**WORK TO BE COMPLETED:** Give back the whole listing exactly as it is written.

****************************************

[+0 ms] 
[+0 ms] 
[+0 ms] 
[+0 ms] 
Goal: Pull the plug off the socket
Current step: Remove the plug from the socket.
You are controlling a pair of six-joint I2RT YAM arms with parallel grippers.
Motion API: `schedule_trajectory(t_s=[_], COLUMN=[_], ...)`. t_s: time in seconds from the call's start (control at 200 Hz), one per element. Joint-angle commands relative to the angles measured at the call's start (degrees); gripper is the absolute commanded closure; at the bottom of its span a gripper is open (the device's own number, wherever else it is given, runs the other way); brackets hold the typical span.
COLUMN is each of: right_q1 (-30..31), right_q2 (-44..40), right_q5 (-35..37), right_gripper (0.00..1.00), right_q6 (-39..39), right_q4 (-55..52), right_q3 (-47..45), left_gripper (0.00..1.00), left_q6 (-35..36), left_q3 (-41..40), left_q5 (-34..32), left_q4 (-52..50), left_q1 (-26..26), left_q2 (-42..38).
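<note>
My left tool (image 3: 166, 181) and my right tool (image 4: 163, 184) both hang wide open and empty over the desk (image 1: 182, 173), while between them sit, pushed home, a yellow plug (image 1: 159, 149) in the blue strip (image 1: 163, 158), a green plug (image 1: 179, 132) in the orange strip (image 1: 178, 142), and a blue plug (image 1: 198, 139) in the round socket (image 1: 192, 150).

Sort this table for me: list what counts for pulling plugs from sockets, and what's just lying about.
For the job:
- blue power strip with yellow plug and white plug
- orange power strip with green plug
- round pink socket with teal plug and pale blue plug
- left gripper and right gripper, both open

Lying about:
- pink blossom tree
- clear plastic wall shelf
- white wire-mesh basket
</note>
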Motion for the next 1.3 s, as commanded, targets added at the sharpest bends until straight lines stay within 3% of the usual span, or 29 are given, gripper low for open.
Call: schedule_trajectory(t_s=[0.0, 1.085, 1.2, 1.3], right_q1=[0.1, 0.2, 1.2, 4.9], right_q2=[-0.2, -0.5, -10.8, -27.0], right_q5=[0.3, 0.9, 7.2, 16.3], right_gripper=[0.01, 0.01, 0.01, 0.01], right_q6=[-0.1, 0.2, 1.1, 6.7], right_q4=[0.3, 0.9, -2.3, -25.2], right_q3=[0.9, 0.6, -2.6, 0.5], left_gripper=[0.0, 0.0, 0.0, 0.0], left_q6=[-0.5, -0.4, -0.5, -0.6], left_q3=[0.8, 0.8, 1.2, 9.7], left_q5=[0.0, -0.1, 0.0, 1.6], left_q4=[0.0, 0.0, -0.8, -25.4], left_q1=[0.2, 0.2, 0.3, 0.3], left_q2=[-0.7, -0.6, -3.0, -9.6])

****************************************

**RESPONSE AREA:**
[+0 ms] 
[+0 ms] 
[+0 ms] 
[+0 ms] 
Goal: Pull the plug off the socket
Current step: Remove the plug from the socket.
You are controlling a pair of six-joint I2RT YAM arms with parallel grippers.
Motion API: `schedule_trajectory(t_s=[_], COLUMN=[_], ...)`. t_s: time in seconds from the call's start (control at 200 Hz), one per element. Joint-angle commands relative to the angles measured at the call's start (degrees); gripper is the absolute commanded closure; at the bottom of its span a gripper is open (the device's own number, wherever else it is given, runs the other way); brackets hold the typical span.
COLUMN is each of: right_q1 (-30..31), right_q2 (-44..40), right_q5 (-35..37), right_gripper (0.00..1.00), right_q6 (-39..39), right_q4 (-55..52), right_q3 (-47..45), left_gripper (0.00..1.00), left_q6 (-35..36), left_q3 (-41..40), left_q5 (-34..32), left_q4 (-52..50), left_q1 (-26..26), left_q2 (-42..38).
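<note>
My left tool (image 3: 166, 181) and my right tool (image 4: 163, 184) both hang wide open and empty over the desk (image 1: 182, 173), while between them sit, pushed home, a yellow plug (image 1: 159, 149) in the blue strip (image 1: 163, 158), a green plug (image 1: 179, 132) in the orange strip (image 1: 178, 142), and a blue plug (image 1: 198, 139) in the round socket (image 1: 192, 150).

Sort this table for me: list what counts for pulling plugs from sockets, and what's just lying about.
For the job:
- blue power strip with yellow plug and white plug
- orange power strip with green plug
- round pink socket with teal plug and pale blue plug
- left gripper and right gripper, both open

Lying about:
- pink blossom tree
- clear plastic wall shelf
- white wire-mesh basket
</note>
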Motion for the next 1.3 s, as commanded, targets added at the sharpest bends until straight lines stay within 3% of the usual span, or 29 are given, gripper low for open.
Call: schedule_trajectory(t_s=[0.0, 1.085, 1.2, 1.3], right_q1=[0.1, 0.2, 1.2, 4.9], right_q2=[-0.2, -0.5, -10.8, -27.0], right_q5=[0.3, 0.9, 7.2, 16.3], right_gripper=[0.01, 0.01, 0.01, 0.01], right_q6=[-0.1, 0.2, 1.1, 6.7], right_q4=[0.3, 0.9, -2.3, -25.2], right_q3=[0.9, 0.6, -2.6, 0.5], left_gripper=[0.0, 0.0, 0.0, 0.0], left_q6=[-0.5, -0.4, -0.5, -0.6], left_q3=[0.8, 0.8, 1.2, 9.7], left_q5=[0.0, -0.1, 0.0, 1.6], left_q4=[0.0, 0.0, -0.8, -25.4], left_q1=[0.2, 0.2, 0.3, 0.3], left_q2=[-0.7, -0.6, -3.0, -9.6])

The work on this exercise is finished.